Please go line by line and repeat the data below exactly, with no images.
↓↓↓
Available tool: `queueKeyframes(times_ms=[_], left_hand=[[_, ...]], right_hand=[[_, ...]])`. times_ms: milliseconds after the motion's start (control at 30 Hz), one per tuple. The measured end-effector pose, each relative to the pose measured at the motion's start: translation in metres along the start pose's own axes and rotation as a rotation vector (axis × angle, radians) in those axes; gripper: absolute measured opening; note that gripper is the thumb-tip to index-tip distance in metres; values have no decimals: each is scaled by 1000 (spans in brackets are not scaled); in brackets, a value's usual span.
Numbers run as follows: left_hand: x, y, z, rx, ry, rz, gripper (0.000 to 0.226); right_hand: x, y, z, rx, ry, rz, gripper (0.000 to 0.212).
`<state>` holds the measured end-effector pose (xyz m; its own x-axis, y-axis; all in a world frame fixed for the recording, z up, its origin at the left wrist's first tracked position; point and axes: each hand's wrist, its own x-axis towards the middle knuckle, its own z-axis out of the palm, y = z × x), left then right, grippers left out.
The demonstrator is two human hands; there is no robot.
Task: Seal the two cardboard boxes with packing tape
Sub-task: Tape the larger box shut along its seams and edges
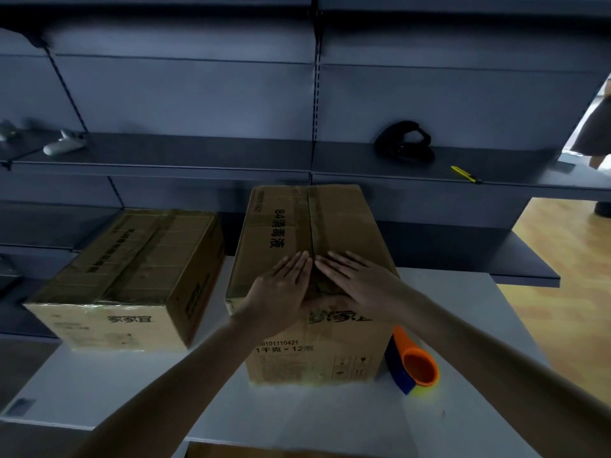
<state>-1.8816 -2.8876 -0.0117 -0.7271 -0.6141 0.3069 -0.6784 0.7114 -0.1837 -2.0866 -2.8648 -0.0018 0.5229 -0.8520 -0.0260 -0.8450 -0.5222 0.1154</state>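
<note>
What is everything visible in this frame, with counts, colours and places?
low box: 1, brown cardboard, table's left
tall box: 1, brown cardboard, table's centre
tape dispenser: 1, orange and blue, on table right of tall box
table: 1, white, foreground
utility knife: 1, yellow, shelf at right
black object: 1, shelf behind tall box, kind unclear
pale object: 1, whitish, shelf at left, blurred
shelving: 1 unit, dark grey, behind table
floor: wood, right
left hand: 1, bare, flat on tall box's top
right hand: 1, bare, flat beside it

Dim bluish shelving [198, 94], daylight from right — soft blur, wide-angle bending at edges
</note>
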Motion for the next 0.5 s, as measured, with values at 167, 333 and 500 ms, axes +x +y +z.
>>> queueKeyframes(times_ms=[167, 333, 500], left_hand=[[-21, -29, -4, -57, -48, -154, 89], [-18, -38, 2, 29, -9, -178, 102], [-23, -56, 3, 121, -149, -46, 100]], right_hand=[[-23, 19, -5, -15, -24, -3, 78], [-20, 20, -1, 10, -43, 35, 86], [-20, 22, -2, 58, -59, 45, 90]])
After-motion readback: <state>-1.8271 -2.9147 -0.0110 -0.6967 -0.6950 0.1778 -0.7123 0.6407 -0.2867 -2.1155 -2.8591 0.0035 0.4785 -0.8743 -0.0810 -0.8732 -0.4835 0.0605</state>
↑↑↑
● Solution below:
Available tool: `queueKeyframes(times_ms=[_], left_hand=[[_, ...]], right_hand=[[_, ...]])`. times_ms: milliseconds after the motion's start (control at 30 Hz), one per tuple. The measured end-effector pose, each relative to the pose measured at the motion's start: translation in metres along the start pose's own axes and rotation as a rotation vector (axis × angle, radians) in those axes; gripper: absolute measured opening; note that gripper is the thumb-tip to index-tip distance in metres; values have no decimals: each is scaled by 1000 (spans in brackets are not scaled); in brackets, a value's usual span.
Numbers run as follows: left_hand: x, y, z, rx, ry, rz, gripper (0.000 to 0.226); right_hand: x, y, z, rx, ry, rz, gripper (0.000 to 0.212).
`<state>` holds the measured end-effector pose (xyz m; its own x-axis, y-axis; all in a world frame fixed for the recording, z up, its origin at the left wrist's first tracked position; point and axes: each hand's wrist, its own x-axis towards the middle knuckle, its own z-axis out of the palm, y = z × x), left then right, grippers left out.
The demonstrator is two human hands; there is no robot.
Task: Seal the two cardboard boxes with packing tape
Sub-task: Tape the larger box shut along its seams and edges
<state>-1.8816 -2.8876 -0.0117 -0.7271 -0.6141 0.3069 -0.6784 0.7114 -0.1837 -2.0866 -2.8648 -0.0018 0.5229 -0.8520 -0.0260 -0.8450 -0.5222 0.1154</state>
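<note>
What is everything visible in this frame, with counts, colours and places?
low box: 1, brown cardboard, table's left
tall box: 1, brown cardboard, table's centre
tape dispenser: 1, orange and blue, on table right of tall box
table: 1, white, foreground
utility knife: 1, yellow, shelf at right
black object: 1, shelf behind tall box, kind unclear
pale object: 1, whitish, shelf at left, blurred
shelving: 1 unit, dark grey, behind table
floor: wood, right
left hand: 1, bare, flat on tall box's top
right hand: 1, bare, flat beside it

Dim bluish shelving [198, 94], daylight from right — soft blur, wide-angle bending at edges
</note>
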Motion for the next 0.5 s, as measured, with values at 167, 333 and 500 ms, axes +x +y +z.
>>> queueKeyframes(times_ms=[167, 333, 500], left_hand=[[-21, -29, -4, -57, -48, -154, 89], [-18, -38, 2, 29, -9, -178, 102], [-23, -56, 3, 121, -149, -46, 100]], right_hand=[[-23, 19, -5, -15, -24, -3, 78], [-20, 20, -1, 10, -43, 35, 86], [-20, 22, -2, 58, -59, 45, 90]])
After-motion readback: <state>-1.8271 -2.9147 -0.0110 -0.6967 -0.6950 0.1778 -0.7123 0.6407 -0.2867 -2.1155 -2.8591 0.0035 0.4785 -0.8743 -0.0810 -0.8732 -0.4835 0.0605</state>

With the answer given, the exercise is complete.